EXERCISE BRIEF: Within the data below, find the string "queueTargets" and return each line where it occurs.

GIVEN INFORMATION:

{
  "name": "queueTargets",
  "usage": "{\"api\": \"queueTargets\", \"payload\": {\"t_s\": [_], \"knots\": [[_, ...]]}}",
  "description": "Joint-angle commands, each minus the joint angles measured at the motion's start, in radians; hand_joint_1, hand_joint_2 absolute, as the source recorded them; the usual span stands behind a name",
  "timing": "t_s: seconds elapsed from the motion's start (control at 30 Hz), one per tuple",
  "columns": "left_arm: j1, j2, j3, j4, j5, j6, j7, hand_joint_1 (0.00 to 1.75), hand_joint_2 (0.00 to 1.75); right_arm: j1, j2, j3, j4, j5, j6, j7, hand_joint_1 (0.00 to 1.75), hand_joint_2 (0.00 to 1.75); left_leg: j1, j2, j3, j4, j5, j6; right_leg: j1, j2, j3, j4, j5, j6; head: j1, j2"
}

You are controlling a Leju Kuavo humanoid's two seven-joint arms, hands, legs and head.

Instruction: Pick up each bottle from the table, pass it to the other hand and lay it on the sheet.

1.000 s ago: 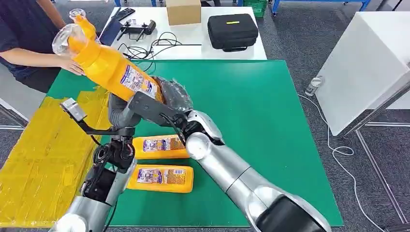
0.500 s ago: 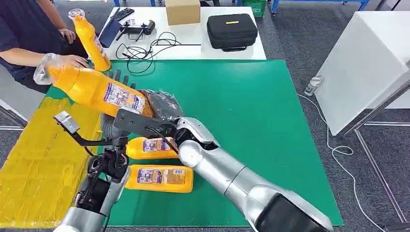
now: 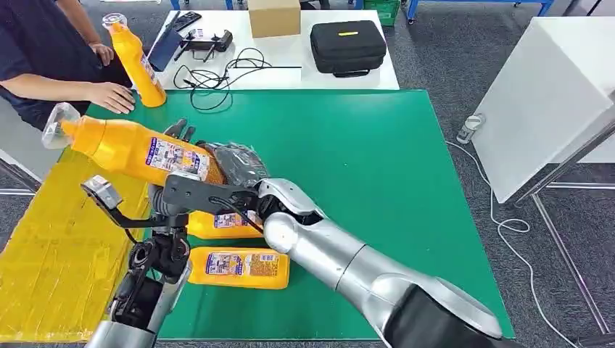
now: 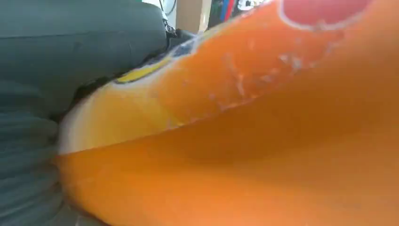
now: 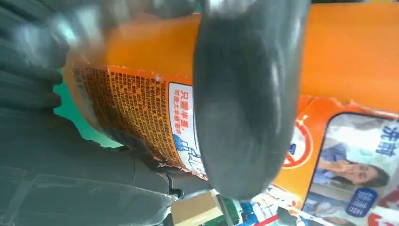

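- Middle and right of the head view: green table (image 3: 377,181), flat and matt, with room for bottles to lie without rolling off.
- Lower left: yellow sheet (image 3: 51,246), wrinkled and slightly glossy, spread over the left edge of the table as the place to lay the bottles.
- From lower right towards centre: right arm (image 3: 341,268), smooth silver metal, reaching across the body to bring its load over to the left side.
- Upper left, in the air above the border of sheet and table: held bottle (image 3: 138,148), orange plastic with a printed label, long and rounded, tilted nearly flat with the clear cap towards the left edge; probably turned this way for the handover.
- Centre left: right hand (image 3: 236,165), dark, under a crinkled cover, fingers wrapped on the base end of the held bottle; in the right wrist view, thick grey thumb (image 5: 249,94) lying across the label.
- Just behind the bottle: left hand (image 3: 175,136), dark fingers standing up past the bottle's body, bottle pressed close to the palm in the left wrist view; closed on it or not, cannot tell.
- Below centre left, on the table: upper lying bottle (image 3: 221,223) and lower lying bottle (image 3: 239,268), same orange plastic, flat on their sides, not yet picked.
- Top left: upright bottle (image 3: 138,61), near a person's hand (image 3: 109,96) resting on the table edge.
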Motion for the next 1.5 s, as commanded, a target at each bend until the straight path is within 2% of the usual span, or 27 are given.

RESULT BELOW:
  "name": "queueTargets",
  "usage": "{\"api\": \"queueTargets\", \"payload\": {\"t_s\": [_], \"knots\": [[_, ...]]}}",

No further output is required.